# Grilled stuffed poblanos



## Kevin DeShazo (Jul 30, 2020)

Picked up 6 poblanos at the store the store other day with the idea if making some stuffed poblanos. 

Got home today this afternoon and fired up the grill. While that was heating up, hit the poblanos with a bit of olive oil and salt and pepper, tossed them on the grill to blister them so can peel the skins off.

Once blistered up into a plastic bag they go to steam a bit helping peel the skins. 






Poblanos are peeled, now onto the filling. 2 blocks of cream cheese, bag of shredded Mexican blend cheese and some cajun seasoning get mixed together. 
	

		
			
		

		
	







Next into a pan goes some ground chicken and in a pot, made up some Vigo Mexican rice.
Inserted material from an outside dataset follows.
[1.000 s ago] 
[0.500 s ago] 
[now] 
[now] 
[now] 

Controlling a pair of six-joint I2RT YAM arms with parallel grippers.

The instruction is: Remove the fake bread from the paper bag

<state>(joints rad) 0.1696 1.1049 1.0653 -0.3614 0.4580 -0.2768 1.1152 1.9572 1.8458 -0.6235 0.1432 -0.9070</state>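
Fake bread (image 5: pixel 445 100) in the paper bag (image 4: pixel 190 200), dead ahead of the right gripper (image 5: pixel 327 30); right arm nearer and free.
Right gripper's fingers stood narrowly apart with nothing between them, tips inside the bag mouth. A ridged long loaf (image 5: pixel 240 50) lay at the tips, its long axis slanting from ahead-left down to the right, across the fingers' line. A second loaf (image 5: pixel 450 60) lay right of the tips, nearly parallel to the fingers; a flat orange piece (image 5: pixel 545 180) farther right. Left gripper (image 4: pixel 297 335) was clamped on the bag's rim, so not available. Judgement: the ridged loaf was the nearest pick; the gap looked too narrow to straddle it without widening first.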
Season the ground chicken with the same cajun seasoning. 

When rice and chicken are done, I let it cool a bit then added to the cheese mixture. I slit each of the poblanos and stuffed with the meat, cheese and rice mixture 






Back onto the grill they go to warm the filling and get the cheese good and melty. Maybe 10 mins max






Pull from the grill when the cheese is ooey, gooey melty. 

Served up just a couple peppers per plate. Bit of the heat and a little sweet from the poblano comes through mixing greatly with the filling. Definitely a keeper recipe. 






Ill try finishing them off in the smoker the next time I make them and have a cpl hours to smoke them up. Might also smoke some chicken thighs for the filling.


----------



## pc farmer (Jul 30, 2020)

I could eat some of them I bet.  Looks yum for sure.


----------



## TNJAKE (Jul 30, 2020)

That looks delicious kevin


----------



## flatbroke (Jul 30, 2020)

Sounds and looks great


----------



## chilerelleno (Jul 30, 2020)

Not bad, not bad at all, nice job.
Looks mighty tasty Kevin.

I'm a bacon addict.
So I'd most likely have wrapped them in bacon too and smoked till rendered.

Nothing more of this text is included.